INSTRUCTIONS FOR THE TASK: A faithful transcription of all the data, images excluded, is the required answer.

··········

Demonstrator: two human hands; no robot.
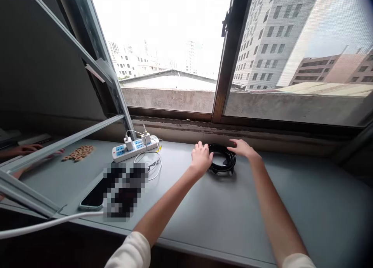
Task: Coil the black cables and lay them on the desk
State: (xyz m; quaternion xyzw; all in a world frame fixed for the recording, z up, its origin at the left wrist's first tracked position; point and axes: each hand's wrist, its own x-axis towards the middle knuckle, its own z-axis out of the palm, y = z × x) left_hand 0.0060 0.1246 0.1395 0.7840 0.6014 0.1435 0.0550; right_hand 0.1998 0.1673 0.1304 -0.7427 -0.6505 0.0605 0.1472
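Observation:
A coiled black cable (230,159) lies on the grey tabletop (204,213) below the window. My left hand (201,157) is at the coil's left edge, fingers bent but apart, with nothing visibly held. At the coil's upper right is my right hand (241,148), its thumb and fingers spread and nothing between them. Whether either hand touches the cable is hard to tell. A connector shows inside the ring.
Left of the coil are a white power strip (135,147) with plugs and white cables, a phone (97,192) and a pixelated patch. Beyond the metal frame (67,141) lie small wooden pieces (78,153) and another person's hands (29,149).

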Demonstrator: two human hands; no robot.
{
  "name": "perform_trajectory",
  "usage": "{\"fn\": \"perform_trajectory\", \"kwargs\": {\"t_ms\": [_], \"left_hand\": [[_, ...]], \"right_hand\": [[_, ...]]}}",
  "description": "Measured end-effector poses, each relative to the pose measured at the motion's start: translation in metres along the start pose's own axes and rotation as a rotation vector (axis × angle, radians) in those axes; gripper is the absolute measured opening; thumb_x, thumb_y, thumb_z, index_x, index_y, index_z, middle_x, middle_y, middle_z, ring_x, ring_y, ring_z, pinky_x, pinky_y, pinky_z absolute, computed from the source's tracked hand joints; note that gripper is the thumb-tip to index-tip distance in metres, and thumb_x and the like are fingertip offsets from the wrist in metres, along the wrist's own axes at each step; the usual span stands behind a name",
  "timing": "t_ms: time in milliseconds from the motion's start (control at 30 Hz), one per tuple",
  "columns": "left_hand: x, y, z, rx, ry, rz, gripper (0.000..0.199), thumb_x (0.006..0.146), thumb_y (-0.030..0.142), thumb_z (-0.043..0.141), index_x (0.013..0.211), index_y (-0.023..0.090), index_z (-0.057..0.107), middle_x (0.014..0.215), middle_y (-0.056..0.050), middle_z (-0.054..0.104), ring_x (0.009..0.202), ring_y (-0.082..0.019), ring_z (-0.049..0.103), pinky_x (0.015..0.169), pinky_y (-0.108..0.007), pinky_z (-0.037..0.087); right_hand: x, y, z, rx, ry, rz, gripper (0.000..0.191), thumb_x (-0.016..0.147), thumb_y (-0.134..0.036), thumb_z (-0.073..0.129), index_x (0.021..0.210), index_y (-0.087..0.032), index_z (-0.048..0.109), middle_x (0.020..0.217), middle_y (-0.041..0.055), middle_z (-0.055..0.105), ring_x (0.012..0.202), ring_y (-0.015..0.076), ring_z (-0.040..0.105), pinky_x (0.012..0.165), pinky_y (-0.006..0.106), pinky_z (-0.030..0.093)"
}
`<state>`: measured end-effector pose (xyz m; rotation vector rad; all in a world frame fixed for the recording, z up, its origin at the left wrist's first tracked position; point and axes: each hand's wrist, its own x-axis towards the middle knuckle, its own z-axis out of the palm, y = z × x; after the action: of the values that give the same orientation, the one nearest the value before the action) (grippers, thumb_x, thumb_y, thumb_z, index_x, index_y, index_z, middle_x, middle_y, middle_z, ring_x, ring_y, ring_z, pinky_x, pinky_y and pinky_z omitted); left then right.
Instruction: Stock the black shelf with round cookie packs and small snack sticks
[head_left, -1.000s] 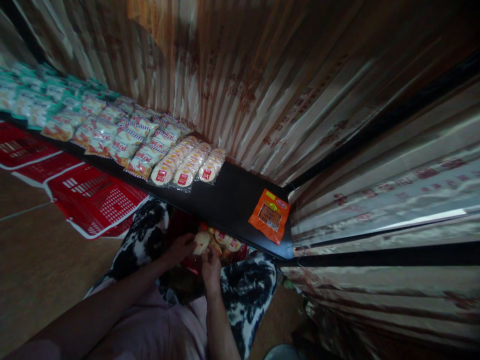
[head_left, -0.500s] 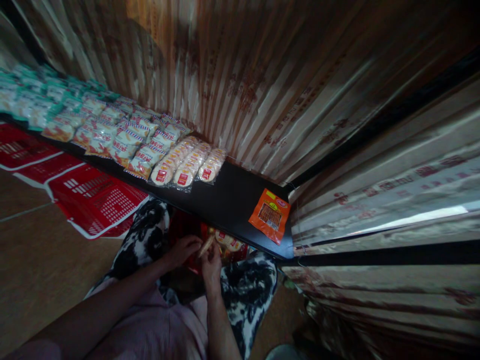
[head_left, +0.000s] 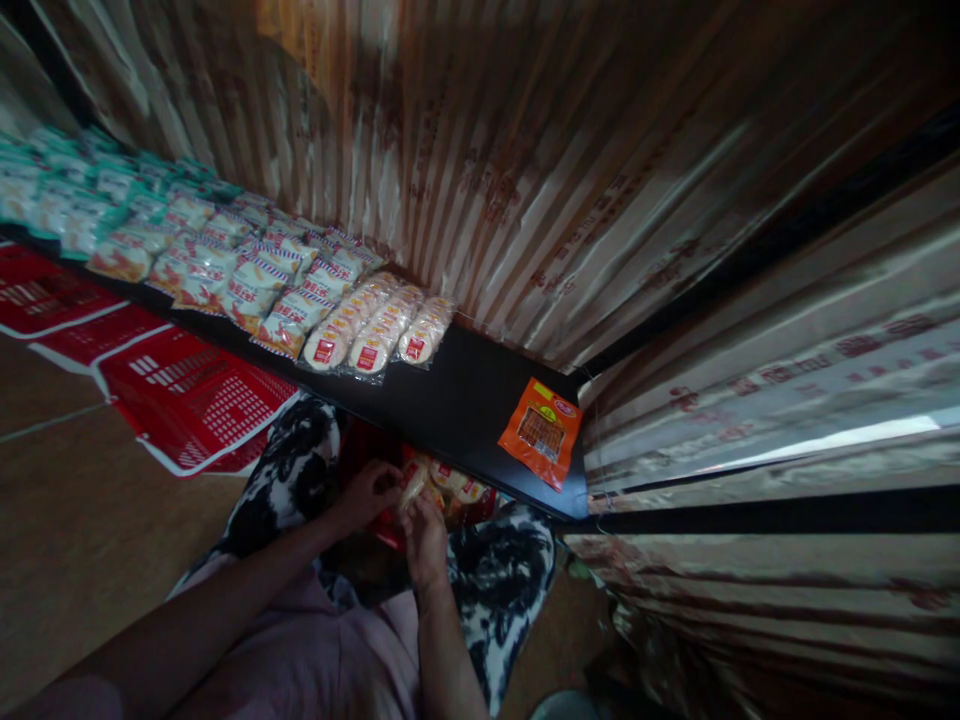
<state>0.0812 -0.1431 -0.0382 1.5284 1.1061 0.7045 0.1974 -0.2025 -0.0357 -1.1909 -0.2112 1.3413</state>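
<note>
Between my knees, under the edge of the dark shelf, I hold a round rice cracker packet. My right hand grips it from below and the right, fingers closed on its lower part. My left hand is at its left edge, fingers curled in a pinch that seems to touch the wrapper. Just beyond, more rice cracker packets lie in a red basket, partly hidden by the shelf. Three rows of the same rice cracker packets stand on the shelf.
White snack bags and green-and-white bags fill the shelf's left part. An orange snack packet lies near its right end. Red baskets stand at the left below the shelf. Pleated plastic sheeting hangs behind, with dark poles at right.
The rice cracker packet has turned in my hands, so more of its round face shows. My right hand has shifted slightly. The shelf goods stay put.
</note>
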Motion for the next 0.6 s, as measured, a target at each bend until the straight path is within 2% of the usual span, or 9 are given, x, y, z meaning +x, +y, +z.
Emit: {"fn": "perform_trajectory", "kwargs": {"t_ms": [100, 200, 367, 500, 600], "left_hand": [[-0.0001, -0.0001, -0.0002, 0.011, -0.005, -0.003, 0.02, 0.069, 0.021, 0.054, 0.088, 0.016, 0.059, 0.09, -0.004, 0.055, 0.085, -0.016, 0.055, 0.078, -0.028, 0.044], [-0.0005, -0.0004, 0.0, 0.014, -0.004, -0.009, 0.02, 0.068, 0.019, 0.054, 0.088, 0.017, 0.058, 0.09, -0.003, 0.055, 0.083, -0.015, 0.055, 0.077, -0.027, 0.044], [-0.0008, -0.0035, 0.001, 0.015, -0.006, -0.003, 0.018, 0.067, 0.019, 0.056, 0.084, 0.018, 0.057, 0.087, -0.002, 0.055, 0.082, -0.014, 0.055, 0.077, -0.026, 0.044], [-0.0009, -0.0057, 0.0023, -0.028, -0.005, 0.002, 0.018, 0.067, 0.021, 0.058, 0.084, 0.018, 0.058, 0.088, -0.001, 0.055, 0.082, -0.015, 0.055, 0.076, -0.027, 0.046], [-0.0013, -0.0043, 0.0028, -0.054, 0.005, 0.003, 0.018, 0.066, 0.02, 0.058, 0.083, 0.018, 0.059, 0.089, -0.002, 0.055, 0.083, -0.015, 0.056, 0.076, -0.027, 0.046]], "right_hand": [[0.0023, 0.0006, -0.0012, 0.014, 0.048, 0.004, 0.034, 0.061, -0.042, 0.065, 0.086, -0.019, 0.065, 0.083, 0.0033, 0.068, 0.079, 0.0167, 0.063, 0.068, 0.028, 0.05], [0.0022, 0.0015, -0.0009, 0.004, 0.055, 0.005, 0.038, 0.063, -0.048, 0.065, 0.088, -0.019, 0.064, 0.079, 0.0022, 0.067, 0.072, 0.0144, 0.062, 0.063, 0.025, 0.049], [-0.0005, 0.0006, 0.0019, -0.086, 0.026, -0.027, 0.04, 0.07, -0.05, 0.059, 0.097, -0.02, 0.063, 0.084, 0.0011, 0.067, 0.07, 0.0132, 0.061, 0.059, 0.023, 0.047], [-0.0002, -0.0012, 0.0044, 0.031, 0.013, -0.027, 0.041, 0.069, -0.048, 0.061, 0.098, -0.019, 0.063, 0.091, 0.0039, 0.067, 0.079, 0.0165, 0.062, 0.065, 0.026, 0.048], [0.0011, 0.0002, 0.0028, 0.066, 0.055, 0.004, 0.042, 0.068, -0.048, 0.062, 0.096, -0.018, 0.064, 0.083, 0.0035, 0.068, 0.072, 0.0164, 0.062, 0.063, 0.028, 0.049]]}}
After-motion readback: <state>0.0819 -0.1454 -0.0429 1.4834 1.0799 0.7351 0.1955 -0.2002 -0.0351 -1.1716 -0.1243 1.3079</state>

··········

REPLY:
Demonstrator: two human hands; no robot.
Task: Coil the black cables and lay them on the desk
State: (xyz m; quaternion xyzw; all in a world frame fixed for the recording, z up, its origin at the left wrist's first tracked position; point and axes: each hand's wrist, its own x-axis towards the middle knuckle, its own z-axis out of the palm, y = z × x) left_hand 0.0060 0.1246 0.1395 0.7840 0.6014 0.1435 0.0550; right_hand 0.1998 0.1673 0.1304 -0.7427 -0.6505 0.0605 0.1472
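Observation:
A coiled black cable (230,159) lies on the grey tabletop (204,213) below the window. My left hand (201,157) is at the coil's left edge, fingers bent but apart, with nothing visibly held. At the coil's upper right is my right hand (241,148), its thumb and fingers spread and nothing between them. Whether either hand touches the cable is hard to tell. A connector shows inside the ring.
Left of the coil are a white power strip (135,147) with plugs and white cables, a phone (97,192) and a pixelated patch. Beyond the metal frame (67,141) lie small wooden pieces (78,153) and another person's hands (29,149).
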
Demonstrator: two human hands; no robot.
{
  "name": "perform_trajectory",
  "usage": "{\"fn\": \"perform_trajectory\", \"kwargs\": {\"t_ms\": [_], \"left_hand\": [[_, ...]], \"right_hand\": [[_, ...]]}}",
  "description": "Measured end-effector poses, each relative to the pose measured at the motion's start: translation in metres along the start pose's own axes and rotation as a rotation vector (axis × angle, radians) in those axes; gripper is the absolute measured opening; thumb_x, thumb_y, thumb_z, index_x, index_y, index_z, middle_x, middle_y, middle_z, ring_x, ring_y, ring_z, pinky_x, pinky_y, pinky_z absolute, computed from the source's tracked hand joints; note that gripper is the thumb-tip to index-tip distance in metres, and thumb_x and the like are fingertip offsets from the wrist in metres, along the wrist's own axes at each step; the usual span stands behind a name",
  "timing": "t_ms: time in milliseconds from the motion's start (control at 30 Hz), one per tuple",
  "columns": "left_hand: x, y, z, rx, ry, rz, gripper (0.000..0.199), thumb_x (0.006..0.146), thumb_y (-0.030..0.142), thumb_z (-0.043..0.141), index_x (0.013..0.211), index_y (-0.023..0.090), index_z (-0.057..0.107), middle_x (0.014..0.215), middle_y (-0.056..0.050), middle_z (-0.054..0.104), ring_x (0.009..0.202), ring_y (-0.082..0.019), ring_z (-0.049..0.103), pinky_x (0.015..0.169), pinky_y (-0.108..0.007), pinky_z (-0.037..0.087); right_hand: x, y, z, rx, ry, rz, gripper (0.000..0.191), thumb_x (-0.016..0.147), thumb_y (-0.134..0.036), thumb_z (-0.073..0.129), index_x (0.021..0.210), index_y (-0.087..0.032), index_z (-0.048..0.109), middle_x (0.020..0.217), middle_y (-0.041..0.055), middle_z (-0.055..0.105), ring_x (0.012..0.202), ring_y (-0.015..0.076), ring_z (-0.040..0.105), pinky_x (0.012..0.165), pinky_y (-0.006..0.106), pinky_z (-0.030..0.093)"
}
`<state>`: measured end-effector pose (xyz m; rotation vector rad; all in a world frame fixed for the recording, z up, its origin at the left wrist's first tracked position; point and axes: each hand's wrist, its own x-axis towards the middle knuckle, its own z-axis out of the palm, y = z × x; after the action: of the values that give the same orientation, the one nearest the value before the action) (grippers, thumb_x, thumb_y, thumb_z, index_x, index_y, index_z, middle_x, middle_y, middle_z, ring_x, ring_y, ring_z, pinky_x, pinky_y and pinky_z omitted); left then right.
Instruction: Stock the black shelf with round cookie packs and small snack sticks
[head_left, -1.000s] 
[head_left, -0.500s] 
[head_left, +0.000s] 
<state>0.0812 -0.1431 -0.0382 1.5284 1.1061 0.7045 0.1974 -0.2025 -0.0357 -1.1909 -0.2112 1.3413</state>
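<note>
Between my knees, under the edge of the dark shelf, I hold a round rice cracker packet. My right hand grips it from below and the right, fingers closed on its lower part. My left hand is at its left edge, fingers curled in a pinch that seems to touch the wrapper. Just beyond, more rice cracker packets lie in a red basket, partly hidden by the shelf. Three rows of the same rice cracker packets stand on the shelf.
White snack bags and green-and-white bags fill the shelf's left part. An orange snack packet lies near its right end. Red baskets stand at the left below the shelf. Pleated plastic sheeting hangs behind, with dark poles at right.
The rice cracker packet has turned in my hands, so more of its round face shows. My right hand has shifted slightly. The shelf goods stay put.
</note>
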Motion for the next 0.6 s, as measured, a target at each bend until the straight path is within 2% of the usual span, or 9 are given, x, y, z meaning +x, +y, +z.
Emit: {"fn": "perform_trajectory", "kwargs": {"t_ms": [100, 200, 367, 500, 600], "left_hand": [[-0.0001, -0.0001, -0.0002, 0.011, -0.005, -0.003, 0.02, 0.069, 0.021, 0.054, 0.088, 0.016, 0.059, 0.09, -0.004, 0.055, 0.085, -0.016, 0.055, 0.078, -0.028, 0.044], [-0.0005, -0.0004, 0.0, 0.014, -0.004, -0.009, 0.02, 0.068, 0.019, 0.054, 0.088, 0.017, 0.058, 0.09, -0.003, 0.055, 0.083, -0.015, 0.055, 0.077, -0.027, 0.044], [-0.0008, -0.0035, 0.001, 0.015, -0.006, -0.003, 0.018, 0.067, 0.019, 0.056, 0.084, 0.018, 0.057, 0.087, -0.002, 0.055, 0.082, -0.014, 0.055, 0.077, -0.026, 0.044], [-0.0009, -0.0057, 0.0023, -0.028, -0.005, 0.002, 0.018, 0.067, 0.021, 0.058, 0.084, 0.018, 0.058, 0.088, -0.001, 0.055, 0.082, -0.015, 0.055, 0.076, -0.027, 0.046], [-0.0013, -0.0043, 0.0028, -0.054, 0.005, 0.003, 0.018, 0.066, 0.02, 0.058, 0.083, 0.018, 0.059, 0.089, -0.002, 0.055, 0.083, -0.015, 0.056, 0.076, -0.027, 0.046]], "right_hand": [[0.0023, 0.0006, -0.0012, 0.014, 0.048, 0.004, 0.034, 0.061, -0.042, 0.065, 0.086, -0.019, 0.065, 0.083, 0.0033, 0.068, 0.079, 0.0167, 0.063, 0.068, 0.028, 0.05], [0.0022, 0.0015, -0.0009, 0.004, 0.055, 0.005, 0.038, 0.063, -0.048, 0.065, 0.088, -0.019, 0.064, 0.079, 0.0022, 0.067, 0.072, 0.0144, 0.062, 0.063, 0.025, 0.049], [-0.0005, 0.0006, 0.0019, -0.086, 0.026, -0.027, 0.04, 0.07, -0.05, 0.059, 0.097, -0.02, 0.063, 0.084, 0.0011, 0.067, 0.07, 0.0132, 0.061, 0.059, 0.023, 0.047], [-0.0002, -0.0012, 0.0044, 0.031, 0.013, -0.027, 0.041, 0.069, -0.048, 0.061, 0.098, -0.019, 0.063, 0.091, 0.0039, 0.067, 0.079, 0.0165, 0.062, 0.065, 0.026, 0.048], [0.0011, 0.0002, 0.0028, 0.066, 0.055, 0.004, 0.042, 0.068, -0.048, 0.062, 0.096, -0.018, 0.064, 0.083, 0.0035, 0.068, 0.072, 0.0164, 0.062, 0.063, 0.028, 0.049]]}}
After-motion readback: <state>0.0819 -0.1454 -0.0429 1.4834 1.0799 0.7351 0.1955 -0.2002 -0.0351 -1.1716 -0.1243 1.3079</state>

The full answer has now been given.